The amount that's deducted depends on how long you were contracted out and what you were earning at the time.
Your state pension forecast should show this amount, which is known as a ‘contracted out pension equivalent’ (COPE) - the equivalent of the additional state pension you would have got if you hadn’t been contracted out.
If you won't qualify for the full state pension, you might be able to increase your payments by topping up your National Insurance record.
By contracting out, you and your employer paid lower NI contributions. The amount saved as a result of these lower contributions was paid into a type of pension known as a 'protected rights' pension.

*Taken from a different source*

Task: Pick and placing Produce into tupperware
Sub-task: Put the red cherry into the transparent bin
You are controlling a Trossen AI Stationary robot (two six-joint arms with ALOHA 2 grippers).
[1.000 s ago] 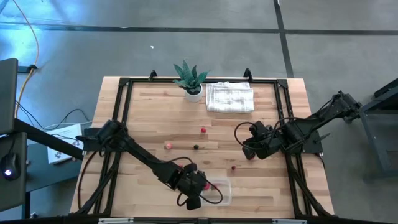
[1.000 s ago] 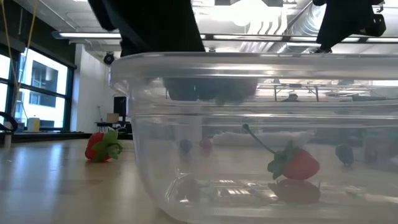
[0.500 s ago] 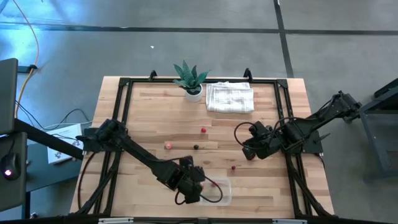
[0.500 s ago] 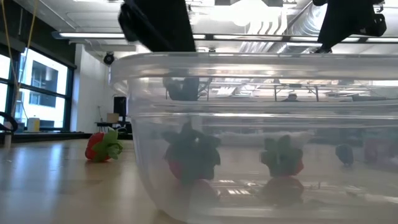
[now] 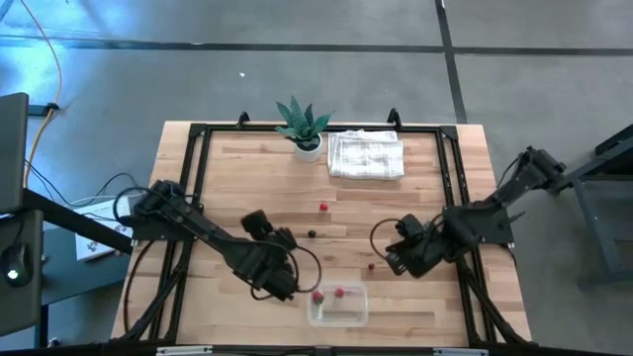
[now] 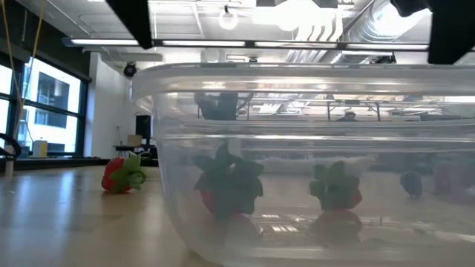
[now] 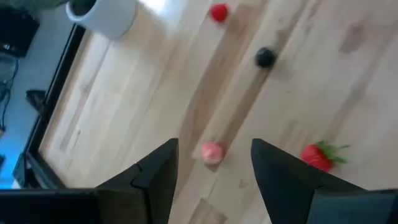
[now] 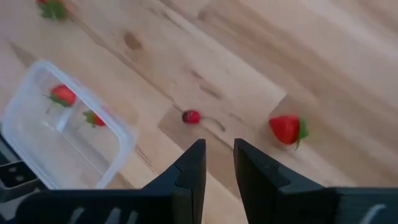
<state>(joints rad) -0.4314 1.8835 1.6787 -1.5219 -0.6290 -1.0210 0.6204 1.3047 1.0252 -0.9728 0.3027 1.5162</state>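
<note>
Produce in the container: I count two red strawberries lying inside the tupperware; the low view shows them side by side on its floor, green caps up, and.
Tupperware: clear shallow box at lower centre of the high frame, near the table's front edge; in the low view its wall fills most of the frame.
Loose produce: a red piece and a dark piece sit in the middle of the high frame, and a small red one lies just left of the right gripper.
Pinkish piece: I see it in the left wrist view, between that arm's fingers, with a strawberry, a dark piece and a red piece on the wood around it.
Left gripper: over the table left of centre in the high frame, up and left of the tupperware; fingers wide apart, nothing between them.
Right gripper: right of centre in the high frame, beside the small red piece; fingers narrow, a slim gap, nothing held.
Right wrist view: I see a cherry with stem, a strawberry, and the tupperware with two berries in it.
Background: potted plant and folded white cloth at the upper centre of the high frame.
</note>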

In 2012, when contracting out was abolished for defined contribution schemes, protected rights pensions were abolished too and became part of an employee's ordinary pension pot.
The guaranteed minimum pension (GMP) is the minimum pension provided by a workplace pension scheme to employees who were contracted out of the additional state pension (then known as Serps) between 6 April 1978 and 5 April 1997.
The amount of GMP you get is usually equivalent to the additional state pension you would have got if you hadn't been contracted out.
Pension schemes must increase any GMP built up between April 1988 and April 1997 in line with living costs each year, up to a cap of 3%.
For a GMP built up before 1988, there is no duty on your scheme to provide inflation-linked increases.